E dove si possono trovare i 60 miliardi necessari a una riforma fiscale come quella che propone?
A mio parere si possono trovare tramite una seria revisione delle tax expenditures e una riduzione dei contributi a fondo perduto a progetti e aziende, che qualche volta finiscono in mano alla criminalità. Secondo il nostro Centro Studi, con la riforma fiscale che le ho delineato la crescita potenziale italiana arriverebbe intorno al 2%.
Si può andare oltre?
Sì. Se aggiungiamo l’effetto sulla produttività totale dei fattori di altre tre riforme strutturali – giustizia, Pubblica amministrazione e concorrenza – si può arrivare al 3% nell’arco di due o tre anni.
Nel frattempo bisognerà sfruttare al meglio il Pnrr. Cosa pensa delle recente rimodulazione che è stata fatta dal Governo?
Penso che c’era un peccato originale già tre anni fa. Quando sono arrivati con sorpresa di tutti, me compreso, i fondi del Next Generation Eu, l’idea poco accorta è stata quella di tirare fuori dai cassetti tutti i progetti che erano stati presentati negli anni e decenni precedenti, ma che non avevano le risorse per partire in modo che venissero finanziati. Tutto questo senza alcun disegno strategico. Faccio un esempio per farmi capire: non è che facendo 8.000 rotonde in 8.000 comuni si ottiene lo stesso effetto di realizzare tre nuovi impianti di produzione di energia elettrica. Quindi, la revisione che ha fatto l’attuale Governo a mio parere è sacrosanta. Ora bisognerà, però, prestare attenzione a due aspetti.
Quali?
Innanzitutto se i circa 16 miliardi destinati al piano energetico REPowerEU hanno un contenuto specifico di progetti da realizzare rapidamente ed eventualmente se quelli più piccoli possono trovare un finanziamento in altra sede.
Cosa si può fare, invece, per contrastare l’inflazione?
Per prima cosa va ricordato che l’inflazione europea è sì da costi, e non da domanda, ma largamente inventati che hanno dato origine a enormi extraprofitti dovuti a un chiaro caso di abuso di potere di mercato, rispetto al quale l’Antitrust sia in Europa che in Italia non ha battuto ciglio. È un’inflazione frutto di una follia collettiva, con dei furbacchioni che hanno esercitato un palese abuso di mercato senza che le autorità intervenissero.

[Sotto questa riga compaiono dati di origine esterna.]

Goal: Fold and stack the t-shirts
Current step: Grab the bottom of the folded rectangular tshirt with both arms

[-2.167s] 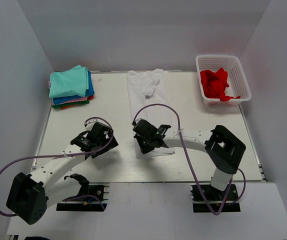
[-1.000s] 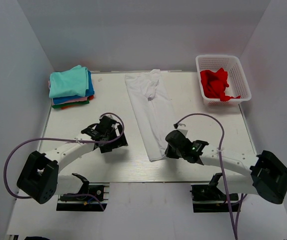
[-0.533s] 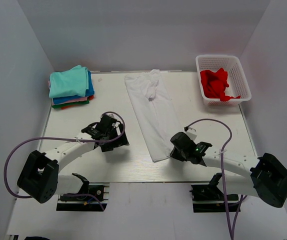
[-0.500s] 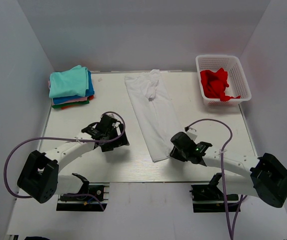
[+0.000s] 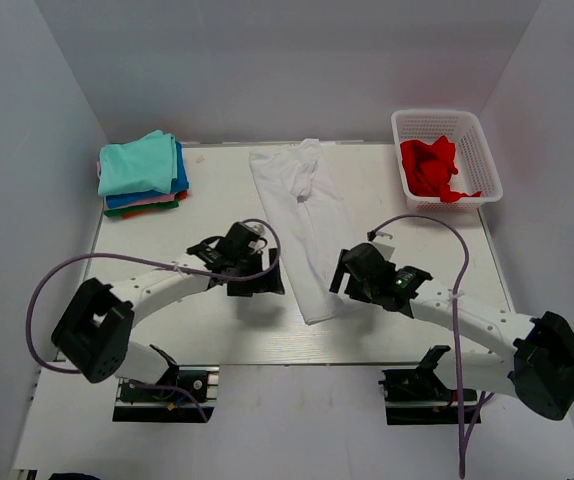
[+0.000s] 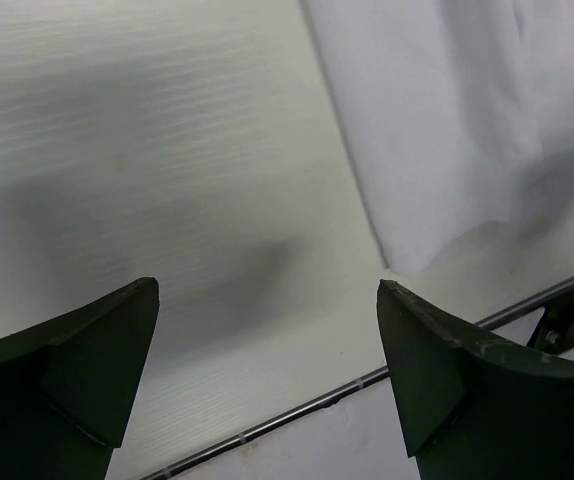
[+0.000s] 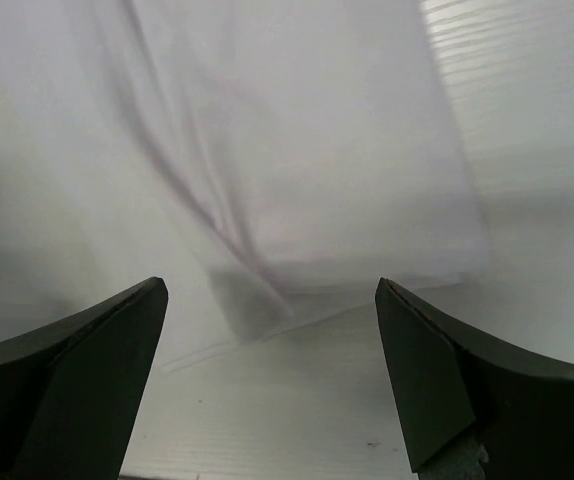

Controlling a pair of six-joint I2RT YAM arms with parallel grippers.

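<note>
- The white t-shirt [image 5: 305,215] lies folded into a long narrow strip down the middle of the table [image 5: 167,330]. Its collar end is towards the far wall and its near end is slanted a little to the right.
- The left gripper [image 5: 264,280] is just left of the shirt's near end, over bare table. In the left wrist view the shirt's near corner lies ahead of the right-hand finger [image 6: 467,380], apart from it.
- The right gripper [image 5: 339,282] is just right of the same near end and points at it. In the right wrist view the cloth's near edge lies ahead of the gap between the fingers [image 7: 77,380].
- The left jaws stand wide apart, with nothing between them but tabletop.
- The right jaws are also spread wide and grip nothing. Whether the fingertips touch the cloth cannot be told.
- Well to the left of the white t-shirt, at the far left corner, sits a stack of folded t-shirts [image 5: 139,172]. Teal is on top, with blue, pink and green edges showing below.
- Well to its right, at the far right corner, a red t-shirt [image 5: 429,168] lies crumpled in a white lattice basket [image 5: 445,116].
- The table is white with fine ridges, and plain pale walls [image 5: 287,70] close it in behind and on both sides.
</note>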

Può spiegarci meglio cosa intende dire?
L’esplosione del prezzo del gas, e di conseguenza dell’energia elettrica, è stata interamente dovuta al fantomatico indice Ttf di Amsterdam, che non è, però, quello che viene pagato dalle imprese energetiche per la materia prima: basta guardare al prezzo del gas all’importazione per rendersene conto. E poi occorre chiedersi se un indice che è passato dai 19 euro MW/h del dicembre 2021 ai 340 euro MW/h dell’estate scorsa per poi scendere ai 30 euro MW/h attuali può realmente essere la base di calcolo per le bollette di famiglie e imprese. È serio tutto questo?
Spiegata la causa dell’inflazione, quale può essere la soluzione?
Si potrebbe cominciare con un intervento immediato per adeguare le bollette a quello che oggi è il prezzo del gas all’importazione. Già questo farebbe abbassare i costi energetici con benefici sull’inflazione.